By było jeszcze jakieś jutro... Walczę o życie i potrzebuję twojego wsparcia!

Nierefundowane leczenie nowotworu płuc
Zakończenie: 26 Marca 2020
Rezultat zbiórki
Z ogromnym smutkiem przyjęliśmy wiadomość, że 24 marca pan Andrzej odszedł po długiej walce z rakiem. Walka była trudna, niestety nowotwór okazał się zabójczym przeciwnikiem...
Dziękujemy wszystkim, którzy wsparli pana Andrzeja w jego walce o życie. Rodzinie i wszystkim bliskim zmarłego składamy najszczersze wyrazu współczucia. Życzymy im bardzo dużo siły w tym trudnym czasie.
[*]
Opis zbiórki
Prawie półtora roku temu wykryto u mnie nowotwór płuca i oskrzeli z przerzutami do kręgosłupa. Choć diagnoza była druzgocąca, stanąłem do walki z chorobą. Nie mogłem się tak po prostu poddać i dać za wygraną, bo za bardzo chcę żyć!
Natychmiast rozpocząłem leczenie i przez cztery miesiące dzielnie znosiłem kolejne dawki chemii.
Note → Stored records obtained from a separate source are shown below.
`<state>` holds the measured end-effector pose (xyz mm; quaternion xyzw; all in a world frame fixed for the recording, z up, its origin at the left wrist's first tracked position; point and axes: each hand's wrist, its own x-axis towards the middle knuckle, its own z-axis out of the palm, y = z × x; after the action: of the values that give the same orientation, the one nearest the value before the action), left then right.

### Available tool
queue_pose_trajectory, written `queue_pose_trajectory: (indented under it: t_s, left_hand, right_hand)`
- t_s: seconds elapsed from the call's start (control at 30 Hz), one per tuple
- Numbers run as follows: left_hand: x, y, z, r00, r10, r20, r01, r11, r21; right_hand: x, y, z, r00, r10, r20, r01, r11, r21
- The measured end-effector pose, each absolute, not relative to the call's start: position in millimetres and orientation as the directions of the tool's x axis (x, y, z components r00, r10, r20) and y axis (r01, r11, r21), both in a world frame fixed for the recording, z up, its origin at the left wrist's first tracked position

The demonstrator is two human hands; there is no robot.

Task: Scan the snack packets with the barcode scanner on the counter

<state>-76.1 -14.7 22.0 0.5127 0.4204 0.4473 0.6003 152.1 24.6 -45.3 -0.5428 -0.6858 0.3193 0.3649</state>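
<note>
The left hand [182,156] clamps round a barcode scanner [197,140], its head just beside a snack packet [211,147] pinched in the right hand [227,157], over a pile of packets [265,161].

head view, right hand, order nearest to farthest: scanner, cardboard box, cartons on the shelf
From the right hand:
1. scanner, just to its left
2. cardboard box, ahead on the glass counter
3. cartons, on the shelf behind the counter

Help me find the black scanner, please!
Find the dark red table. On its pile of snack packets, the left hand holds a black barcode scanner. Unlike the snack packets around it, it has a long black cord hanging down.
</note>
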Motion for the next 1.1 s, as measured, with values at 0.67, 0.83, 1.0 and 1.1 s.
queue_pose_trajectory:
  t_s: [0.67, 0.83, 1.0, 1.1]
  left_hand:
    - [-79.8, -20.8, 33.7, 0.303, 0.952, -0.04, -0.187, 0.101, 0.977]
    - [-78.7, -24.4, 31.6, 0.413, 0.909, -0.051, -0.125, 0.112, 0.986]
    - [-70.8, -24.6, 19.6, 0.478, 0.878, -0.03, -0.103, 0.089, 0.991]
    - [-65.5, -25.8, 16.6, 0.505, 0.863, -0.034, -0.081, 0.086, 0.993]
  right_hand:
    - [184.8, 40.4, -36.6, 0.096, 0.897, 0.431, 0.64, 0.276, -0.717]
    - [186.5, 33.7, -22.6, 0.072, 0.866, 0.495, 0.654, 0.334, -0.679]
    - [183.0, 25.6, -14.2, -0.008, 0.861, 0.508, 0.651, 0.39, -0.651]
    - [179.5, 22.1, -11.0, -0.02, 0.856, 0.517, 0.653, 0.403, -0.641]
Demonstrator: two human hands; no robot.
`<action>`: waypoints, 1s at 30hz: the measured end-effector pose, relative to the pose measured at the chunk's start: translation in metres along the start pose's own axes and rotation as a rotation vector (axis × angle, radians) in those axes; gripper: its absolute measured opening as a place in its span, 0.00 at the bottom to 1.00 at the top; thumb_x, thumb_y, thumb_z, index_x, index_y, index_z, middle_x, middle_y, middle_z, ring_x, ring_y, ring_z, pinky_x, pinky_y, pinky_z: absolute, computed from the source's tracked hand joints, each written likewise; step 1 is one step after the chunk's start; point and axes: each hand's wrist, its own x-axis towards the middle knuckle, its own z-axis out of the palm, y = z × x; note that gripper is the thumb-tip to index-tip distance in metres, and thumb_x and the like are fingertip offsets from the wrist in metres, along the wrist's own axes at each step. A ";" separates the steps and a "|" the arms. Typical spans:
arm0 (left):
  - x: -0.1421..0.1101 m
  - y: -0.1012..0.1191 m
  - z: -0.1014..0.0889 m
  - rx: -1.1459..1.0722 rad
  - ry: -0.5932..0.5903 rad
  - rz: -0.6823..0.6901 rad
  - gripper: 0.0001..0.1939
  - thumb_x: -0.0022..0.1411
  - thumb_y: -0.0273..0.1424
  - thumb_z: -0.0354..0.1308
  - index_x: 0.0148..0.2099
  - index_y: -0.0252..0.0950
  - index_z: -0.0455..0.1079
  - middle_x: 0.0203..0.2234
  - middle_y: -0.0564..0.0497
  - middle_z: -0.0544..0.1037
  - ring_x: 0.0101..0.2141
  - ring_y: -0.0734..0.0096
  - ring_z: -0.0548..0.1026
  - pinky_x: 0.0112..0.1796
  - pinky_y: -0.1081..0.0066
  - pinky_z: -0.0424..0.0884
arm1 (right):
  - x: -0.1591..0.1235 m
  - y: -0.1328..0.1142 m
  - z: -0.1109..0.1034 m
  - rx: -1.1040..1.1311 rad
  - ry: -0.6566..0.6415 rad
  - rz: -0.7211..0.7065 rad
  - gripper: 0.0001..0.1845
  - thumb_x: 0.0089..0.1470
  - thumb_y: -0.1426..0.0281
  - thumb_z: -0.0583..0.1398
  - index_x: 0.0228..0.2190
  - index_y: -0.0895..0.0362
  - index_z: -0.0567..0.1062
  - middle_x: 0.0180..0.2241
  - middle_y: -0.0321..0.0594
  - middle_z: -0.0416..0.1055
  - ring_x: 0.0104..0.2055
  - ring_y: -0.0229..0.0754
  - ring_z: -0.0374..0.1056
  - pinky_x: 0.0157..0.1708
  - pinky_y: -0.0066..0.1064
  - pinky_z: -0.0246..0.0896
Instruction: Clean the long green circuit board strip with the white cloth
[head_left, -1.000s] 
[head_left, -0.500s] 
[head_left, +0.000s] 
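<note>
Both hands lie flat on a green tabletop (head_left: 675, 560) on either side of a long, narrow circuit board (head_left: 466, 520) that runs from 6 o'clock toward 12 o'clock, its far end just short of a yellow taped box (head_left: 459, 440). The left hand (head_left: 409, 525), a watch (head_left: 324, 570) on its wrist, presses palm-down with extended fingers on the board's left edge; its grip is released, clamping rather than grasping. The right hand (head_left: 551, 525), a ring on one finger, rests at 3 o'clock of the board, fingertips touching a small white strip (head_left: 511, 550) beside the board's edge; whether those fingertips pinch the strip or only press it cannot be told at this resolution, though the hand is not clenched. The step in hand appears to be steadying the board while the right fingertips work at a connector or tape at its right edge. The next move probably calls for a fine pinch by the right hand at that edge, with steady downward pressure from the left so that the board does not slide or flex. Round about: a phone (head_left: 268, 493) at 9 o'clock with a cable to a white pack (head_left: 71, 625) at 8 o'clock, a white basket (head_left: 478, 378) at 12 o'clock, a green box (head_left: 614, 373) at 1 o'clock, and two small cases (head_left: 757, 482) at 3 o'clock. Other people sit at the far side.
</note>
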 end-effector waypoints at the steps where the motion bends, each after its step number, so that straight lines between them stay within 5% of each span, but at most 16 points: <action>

Rozwój choroby udało się zatrzymać. Myślałem, że najgorszy czas już za mną, że od teraz będzie już tylko lepiej. Niestety nowotwór znów dał o sobie znać.
Pięć miesięcy temu, w lipcu pojawiły się nowe przerzuty do kręgosłupa. Zmiany są rozsiane w wielu miejscach i uciskają na nerwy, powodując ogromny ból. Każdy krok, każdy ruch wywołuje nieopisany ból. Lekarze nie są w stanie mi pomóc i proponują jedynie leczenie paliatywne. W trakcie chemioterapii jednocześnie stosowałem terapię wzmacniającą. Dzięki temu moje wyniki się poprawiały. Wierzę, że dalsza terapia pozwoli mi wzmocnić się na tyle, by pokonać chorobę ostatecznie.
Z całego serca proszę o pomoc. Leczenie jest bardzo kosztowne, a mi zaczyna brakować już środków na dalszą walkę z chorobą. Bez wsparcia i pomocy dobrych ludzi nie uda mi się pokonać nowotworu. Proszę, pomóż!